Update on The Joy of Less

Wednesday, February 1, 2017

Fasting May Not Be Best for Women

If you are a woman, and have tried fasting as a way to lose weight, have you had success?

I thought, initially, that intermittent fasting could be the secret to easy weight loss. I wrote a series of blogs about the awesomeness of fasting: how easy it is and how many wonderful benefits you will most certainly accrue.

The real draw was the idea that I could eat ANYTHING I wanted during the feeding window. Anything! I didn't have to count calories or carbs or meals or snacks. I could snarf down chips and cookies and chocolate bars. I didn't need to worry about wine.

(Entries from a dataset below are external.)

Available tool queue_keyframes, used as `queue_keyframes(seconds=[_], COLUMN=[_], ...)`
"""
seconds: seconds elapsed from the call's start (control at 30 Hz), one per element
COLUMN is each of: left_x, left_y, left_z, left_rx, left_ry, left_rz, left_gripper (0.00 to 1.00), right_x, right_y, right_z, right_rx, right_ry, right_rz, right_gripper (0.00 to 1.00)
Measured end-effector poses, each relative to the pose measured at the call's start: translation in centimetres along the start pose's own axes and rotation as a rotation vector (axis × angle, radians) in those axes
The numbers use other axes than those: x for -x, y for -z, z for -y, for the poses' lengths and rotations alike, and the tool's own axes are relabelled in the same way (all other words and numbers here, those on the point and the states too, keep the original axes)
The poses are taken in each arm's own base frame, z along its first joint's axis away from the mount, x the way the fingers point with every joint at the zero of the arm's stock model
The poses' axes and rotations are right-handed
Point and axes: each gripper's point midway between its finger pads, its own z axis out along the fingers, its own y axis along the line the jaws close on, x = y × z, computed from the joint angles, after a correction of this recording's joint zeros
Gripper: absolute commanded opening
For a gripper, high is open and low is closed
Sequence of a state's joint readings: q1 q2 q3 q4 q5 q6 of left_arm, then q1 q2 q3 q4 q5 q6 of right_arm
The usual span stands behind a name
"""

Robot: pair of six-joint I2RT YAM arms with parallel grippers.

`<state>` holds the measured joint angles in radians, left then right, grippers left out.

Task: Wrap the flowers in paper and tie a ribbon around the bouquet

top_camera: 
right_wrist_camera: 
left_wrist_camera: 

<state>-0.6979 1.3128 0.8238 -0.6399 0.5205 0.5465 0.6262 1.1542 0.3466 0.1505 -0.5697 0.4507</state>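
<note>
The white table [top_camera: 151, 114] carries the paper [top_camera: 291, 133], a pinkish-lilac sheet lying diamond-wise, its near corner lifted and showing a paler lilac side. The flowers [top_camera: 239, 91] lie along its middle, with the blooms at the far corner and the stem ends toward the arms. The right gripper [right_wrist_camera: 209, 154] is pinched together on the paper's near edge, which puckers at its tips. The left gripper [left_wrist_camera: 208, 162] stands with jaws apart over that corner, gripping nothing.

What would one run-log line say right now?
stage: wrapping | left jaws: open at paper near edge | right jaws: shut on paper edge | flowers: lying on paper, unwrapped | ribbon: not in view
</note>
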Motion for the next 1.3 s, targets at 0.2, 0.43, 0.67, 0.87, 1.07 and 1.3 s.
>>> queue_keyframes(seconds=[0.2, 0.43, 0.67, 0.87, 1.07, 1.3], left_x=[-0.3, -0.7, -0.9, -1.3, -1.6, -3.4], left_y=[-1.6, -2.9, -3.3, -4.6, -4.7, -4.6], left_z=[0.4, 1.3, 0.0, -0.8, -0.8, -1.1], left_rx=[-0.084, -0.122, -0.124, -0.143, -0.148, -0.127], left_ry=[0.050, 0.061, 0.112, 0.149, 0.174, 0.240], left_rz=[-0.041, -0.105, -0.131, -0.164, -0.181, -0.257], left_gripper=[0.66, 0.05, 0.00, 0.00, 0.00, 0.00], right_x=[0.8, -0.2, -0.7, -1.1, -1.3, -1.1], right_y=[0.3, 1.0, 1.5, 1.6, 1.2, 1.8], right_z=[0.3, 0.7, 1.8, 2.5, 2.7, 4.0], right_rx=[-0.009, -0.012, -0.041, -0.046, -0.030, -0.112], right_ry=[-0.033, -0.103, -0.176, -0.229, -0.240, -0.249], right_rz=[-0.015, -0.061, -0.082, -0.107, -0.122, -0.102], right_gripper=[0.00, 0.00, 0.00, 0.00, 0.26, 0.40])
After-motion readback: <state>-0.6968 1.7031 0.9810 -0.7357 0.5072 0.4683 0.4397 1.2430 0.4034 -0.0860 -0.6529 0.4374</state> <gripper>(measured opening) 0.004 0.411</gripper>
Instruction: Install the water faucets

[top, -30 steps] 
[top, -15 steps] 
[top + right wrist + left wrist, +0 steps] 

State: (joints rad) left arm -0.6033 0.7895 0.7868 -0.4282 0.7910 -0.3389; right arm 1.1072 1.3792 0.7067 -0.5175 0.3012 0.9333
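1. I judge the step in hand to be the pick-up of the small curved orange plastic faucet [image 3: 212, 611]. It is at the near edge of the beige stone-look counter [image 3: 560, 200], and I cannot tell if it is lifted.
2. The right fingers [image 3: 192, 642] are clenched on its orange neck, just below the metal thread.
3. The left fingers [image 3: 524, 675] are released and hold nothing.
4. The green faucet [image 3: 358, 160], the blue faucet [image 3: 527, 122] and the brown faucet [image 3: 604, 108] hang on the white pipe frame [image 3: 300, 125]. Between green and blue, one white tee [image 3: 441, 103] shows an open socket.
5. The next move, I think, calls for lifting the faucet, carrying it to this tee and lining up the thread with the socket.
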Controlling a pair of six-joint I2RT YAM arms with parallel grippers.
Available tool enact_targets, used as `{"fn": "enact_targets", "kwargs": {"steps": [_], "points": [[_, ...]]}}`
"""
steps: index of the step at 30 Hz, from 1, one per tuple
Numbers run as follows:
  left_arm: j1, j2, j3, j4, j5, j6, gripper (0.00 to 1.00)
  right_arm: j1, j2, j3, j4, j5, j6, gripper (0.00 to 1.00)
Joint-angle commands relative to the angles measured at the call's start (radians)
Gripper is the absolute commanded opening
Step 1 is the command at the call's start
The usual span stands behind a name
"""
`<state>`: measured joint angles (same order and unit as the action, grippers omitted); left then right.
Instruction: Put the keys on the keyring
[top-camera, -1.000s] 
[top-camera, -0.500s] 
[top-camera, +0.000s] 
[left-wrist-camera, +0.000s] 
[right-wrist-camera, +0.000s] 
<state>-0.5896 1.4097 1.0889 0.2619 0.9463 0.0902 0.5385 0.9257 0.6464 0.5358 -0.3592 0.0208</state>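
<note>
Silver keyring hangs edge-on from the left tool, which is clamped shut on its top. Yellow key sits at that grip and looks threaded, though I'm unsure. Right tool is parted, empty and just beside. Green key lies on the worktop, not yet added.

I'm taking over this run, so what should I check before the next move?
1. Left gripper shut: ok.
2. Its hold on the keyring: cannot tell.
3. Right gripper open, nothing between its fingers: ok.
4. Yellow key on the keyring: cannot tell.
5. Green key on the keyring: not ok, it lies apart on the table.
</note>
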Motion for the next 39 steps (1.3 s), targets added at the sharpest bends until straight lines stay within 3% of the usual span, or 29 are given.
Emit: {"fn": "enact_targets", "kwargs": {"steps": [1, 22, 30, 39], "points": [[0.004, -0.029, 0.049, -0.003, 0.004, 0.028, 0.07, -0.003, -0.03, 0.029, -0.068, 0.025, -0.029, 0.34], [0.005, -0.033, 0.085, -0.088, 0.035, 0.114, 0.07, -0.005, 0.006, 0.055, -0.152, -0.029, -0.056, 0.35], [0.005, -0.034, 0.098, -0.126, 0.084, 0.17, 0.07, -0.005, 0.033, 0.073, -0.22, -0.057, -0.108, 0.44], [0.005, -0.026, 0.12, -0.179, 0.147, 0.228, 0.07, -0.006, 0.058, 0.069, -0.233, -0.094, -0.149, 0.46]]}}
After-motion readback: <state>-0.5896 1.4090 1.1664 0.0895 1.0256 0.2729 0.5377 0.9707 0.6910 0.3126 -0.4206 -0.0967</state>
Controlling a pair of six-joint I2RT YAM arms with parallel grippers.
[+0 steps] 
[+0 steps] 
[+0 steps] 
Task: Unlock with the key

As long as I stopped feeding my face by 8pm, I was golden.

Well, just like every other idea that sounds too good to be true, this one is, too.

While I can't speak for anyone else out there, my husband has had a similar experience with intermittent fasting. Basically, he hasn't lost any weight in the past 2 months. (He is much more consistent about measuring his weight than I am, so he knows for sure!)

The theory with intermittent fasting is that you can lose weight (and studies bear this out) by reducing the window during which you consume calories, even if you eat the same number of calories. My hubby and I were both eating from 12noon to 8pm daily. Basically, this meant no breakfast for me, only coffee. I wasn't having too much trouble with the plan, except for the fact that I wasn't losing weight.

Then I began to reduce my calorie intake, on top of the fasting. And my body responded by not sleeping. My calorie intake went down to 1500 per day, and my carbs dipped below 100 grams. I was losing weight, finally, but at the cost of getting a good night sleep. Even with melatonin (a natural sleep aid) and magnesium (another natural sleep aid) I was still lying awake for too many hours. And this is the kind of trade-off I am not willing to make. Sleep is just too important.

The answer? I am easing back on the fasting. Although I will try not to eat after 8pm, I'm going to relax about my morning meals and eat when I feel hungry. Since carbs seem to be important to getting a good night's rest, I am upping my carbs to at least 100 grams per day.

Although fasting might still work for many people, it may not be right for everyone. Women seem to be much more sensitive to even minor decreases in calories and carbs. We need to assess all aspects of our health in order to make good decisions about when, what, and how much to eat.

If you've been experimenting with fasting, I'd love to hear your story.

Tuesday, January 31, 2017

Fix Your Sleep First

When I got my CPR certification, I learned an important rule: breathing trumps bleeding. If someone stops breathing, they don't have more than a few short minutes to live before brain damage then death ensues. So, breathing comes first. Get them breathing before trying to stop the bleeding. In this case, priorities could mean the difference between life and death.

And when it comes to your health, sleep needs to take priority over many other concerns.

Are you struggling to fall asleep or stay asleep? If you are getting less than 7 hours of sleep per night, there is a good chance you are sleep-deprived. We humans need anywhere from 7-10 hours per night. Young people who are still growing, pregnant and lactating women, serious athletes, and many other groups tend to need more. Sleep is essential to our mental and physical health. It affects every system in our bodies. Did you know you can literally die from lack of sleep?

Lately, I've been experiencing some sleep disturbances. This is not typical, so I've begun to examine possible reasons for lying awake at night. And there is no lack of possibilities! Are these things an issue for you as well?

1) Caffeine. I am a HUGE coffee lover. Normally I drink a cup in the morning and another cup around 2-3pm. In order to assist my sleep efforts, I am switching to tea in the afternoon. If you are having trouble with getting to sleep, caffeine could be the reason. Check your consumption of coffee, tea, soda, chocolate, and energy drinks.

2) Alcohol. Although alcohol is usually classified as a depressant, and can make you feel sleepy at first, as the alcohol wears off, it often awakens people in the middle of the night. If you drink on a regular basis, yet still have trouble sleeping through the night, you might want to decrease your alcohol consumption and see if that helps.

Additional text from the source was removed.